### Aim of the task
Print nothing beyond the line with "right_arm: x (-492": every line from the beginning of the data up to it, that line included, and no pictures.

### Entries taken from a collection
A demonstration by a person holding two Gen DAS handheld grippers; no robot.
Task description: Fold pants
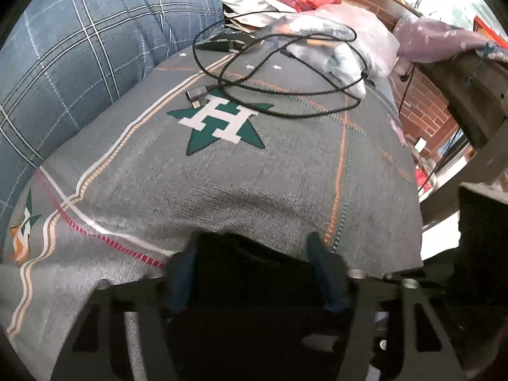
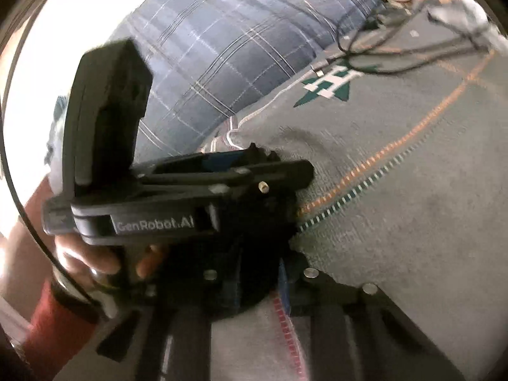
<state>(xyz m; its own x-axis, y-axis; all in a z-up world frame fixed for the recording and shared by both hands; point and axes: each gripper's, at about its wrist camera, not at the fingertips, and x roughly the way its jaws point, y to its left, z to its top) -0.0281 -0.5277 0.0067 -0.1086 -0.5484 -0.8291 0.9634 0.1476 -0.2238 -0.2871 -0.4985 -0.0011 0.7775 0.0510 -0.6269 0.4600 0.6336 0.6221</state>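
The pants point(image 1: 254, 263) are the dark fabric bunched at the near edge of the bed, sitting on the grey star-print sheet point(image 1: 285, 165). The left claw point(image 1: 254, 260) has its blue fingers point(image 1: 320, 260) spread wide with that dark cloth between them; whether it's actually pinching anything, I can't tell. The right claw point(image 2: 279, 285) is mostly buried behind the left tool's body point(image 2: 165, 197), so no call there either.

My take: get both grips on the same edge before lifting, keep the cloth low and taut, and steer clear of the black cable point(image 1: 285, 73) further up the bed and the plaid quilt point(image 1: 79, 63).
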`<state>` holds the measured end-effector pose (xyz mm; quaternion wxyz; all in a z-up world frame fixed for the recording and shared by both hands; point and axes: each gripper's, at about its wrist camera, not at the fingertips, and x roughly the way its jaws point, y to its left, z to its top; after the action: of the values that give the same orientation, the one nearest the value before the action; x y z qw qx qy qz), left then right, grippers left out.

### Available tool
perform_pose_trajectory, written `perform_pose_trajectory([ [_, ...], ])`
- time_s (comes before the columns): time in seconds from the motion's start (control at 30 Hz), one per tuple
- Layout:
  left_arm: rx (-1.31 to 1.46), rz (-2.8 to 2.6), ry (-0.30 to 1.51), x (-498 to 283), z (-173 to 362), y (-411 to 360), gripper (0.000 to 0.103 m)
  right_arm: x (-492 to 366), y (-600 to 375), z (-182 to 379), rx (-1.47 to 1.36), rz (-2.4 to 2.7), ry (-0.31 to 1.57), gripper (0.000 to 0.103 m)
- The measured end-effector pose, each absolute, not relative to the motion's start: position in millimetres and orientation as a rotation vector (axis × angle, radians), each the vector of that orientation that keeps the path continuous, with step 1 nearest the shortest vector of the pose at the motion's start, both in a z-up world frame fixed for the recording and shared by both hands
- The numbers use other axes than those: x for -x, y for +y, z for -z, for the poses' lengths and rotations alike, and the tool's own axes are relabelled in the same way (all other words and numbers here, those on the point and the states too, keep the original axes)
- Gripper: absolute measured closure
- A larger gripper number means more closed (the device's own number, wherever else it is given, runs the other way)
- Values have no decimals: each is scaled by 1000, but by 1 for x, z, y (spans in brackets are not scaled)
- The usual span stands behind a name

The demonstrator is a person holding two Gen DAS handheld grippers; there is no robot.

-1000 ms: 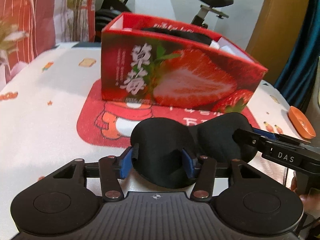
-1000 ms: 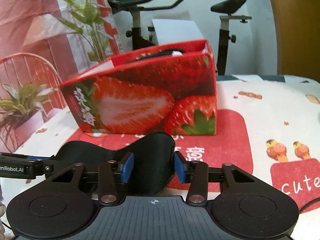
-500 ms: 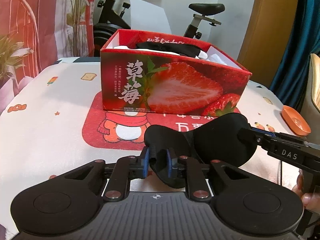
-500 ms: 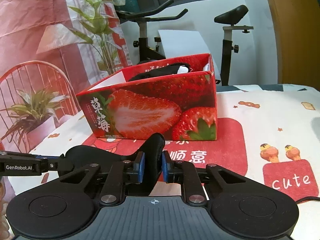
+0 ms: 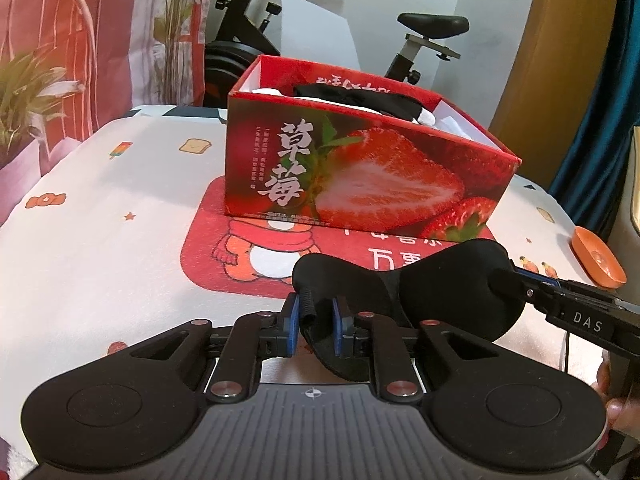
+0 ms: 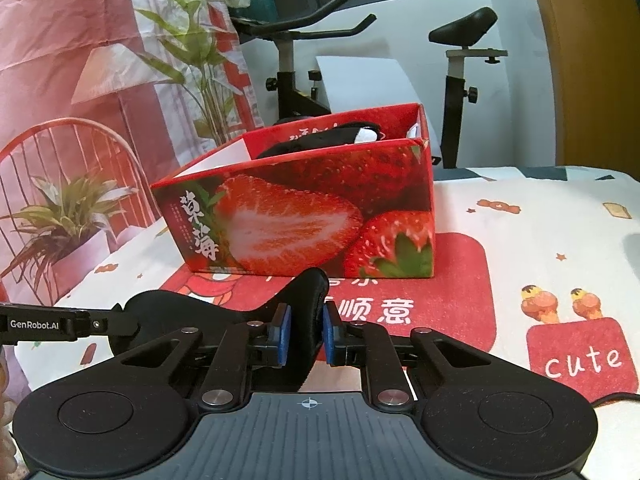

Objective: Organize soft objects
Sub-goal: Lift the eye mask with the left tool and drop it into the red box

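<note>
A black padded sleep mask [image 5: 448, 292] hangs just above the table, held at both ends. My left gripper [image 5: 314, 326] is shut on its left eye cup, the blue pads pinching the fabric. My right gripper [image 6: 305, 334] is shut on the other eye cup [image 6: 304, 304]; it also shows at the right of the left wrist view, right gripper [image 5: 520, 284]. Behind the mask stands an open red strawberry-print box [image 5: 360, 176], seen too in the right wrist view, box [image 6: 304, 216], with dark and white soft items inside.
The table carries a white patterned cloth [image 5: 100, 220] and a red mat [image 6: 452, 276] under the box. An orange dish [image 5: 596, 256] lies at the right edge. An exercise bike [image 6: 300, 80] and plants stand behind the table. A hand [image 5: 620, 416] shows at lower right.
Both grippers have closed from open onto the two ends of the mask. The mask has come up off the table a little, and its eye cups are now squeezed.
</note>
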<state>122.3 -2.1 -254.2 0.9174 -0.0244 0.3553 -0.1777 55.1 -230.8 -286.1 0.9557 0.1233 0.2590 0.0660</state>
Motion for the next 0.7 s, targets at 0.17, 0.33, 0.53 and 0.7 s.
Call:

### Reply to the task
A demonstration by a person holding two Gen DAS handheld grippers; no robot.
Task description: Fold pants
<state>(xyz m; its own x-axis, y-axis; all in a z-up world frame fixed for the recording and shared by both hands; point and axes: each gripper's, at about its wrist camera, not at the fingertips, and x roughly the way its jaws point, y to its left, z to its top) -0.0281 -0.5277 0.0067 -0.1086 -0.5484 -0.8291 0.9634 0.1476 -0.2238 -0.2871 -0.4985 -0.0011 0.7775 0.0510 -0.6269 0.4600 0.6336 0.6221</state>
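The pants point(image 1: 254, 263) are the dark fabric bunched at the near edge of the bed, sitting on the grey star-print sheet point(image 1: 285, 165). The left claw point(image 1: 254, 260) has its blue fingers point(image 1: 320, 260) spread wide with that dark cloth between them; whether it's actually pinching anything, I can't tell. The right claw point(image 2: 279, 285) is mostly buried behind the left tool's body point(image 2: 165, 197), so no call there either.

My take: get both grips on the same edge before lifting, keep the cloth low and taut, and steer clear of the black cable point(image 1: 285, 73) further up the bed and the plaid quilt point(image 1: 79, 63).
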`<state>` holds the measured end-effector pose (xyz mm; quaternion wxyz; all in a z-up world frame fixed for the recording and shared by both hands; point and axes: each gripper's, at about its wrist camera, not at the fingertips, and x roughly the way its jaws point, y to its left, z to its top; after the action: of the values that give the same orientation, the one nearest the value before the action; x y z qw qx qy qz), left then right, grippers left out.

### Available tool
perform_pose_trajectory, written `perform_pose_trajectory([ [_, ...], ])`
- time_s (comes before the columns): time in seconds from the motion's start (control at 30 Hz), one per tuple
- Layout:
  left_arm: rx (-1.31 to 1.46), rz (-2.8 to 2.6), ry (-0.30 to 1.51), x (-498 to 283), z (-173 to 362), y (-411 to 360), gripper (0.000 to 0.103 m)
  right_arm: x (-492 to 366), y (-600 to 375), z (-182 to 379), rx (-1.47 to 1.36), rz (-2.4 to 2.7), ry (-0.31 to 1.57), gripper (0.000 to 0.103 m)

This answer is finished.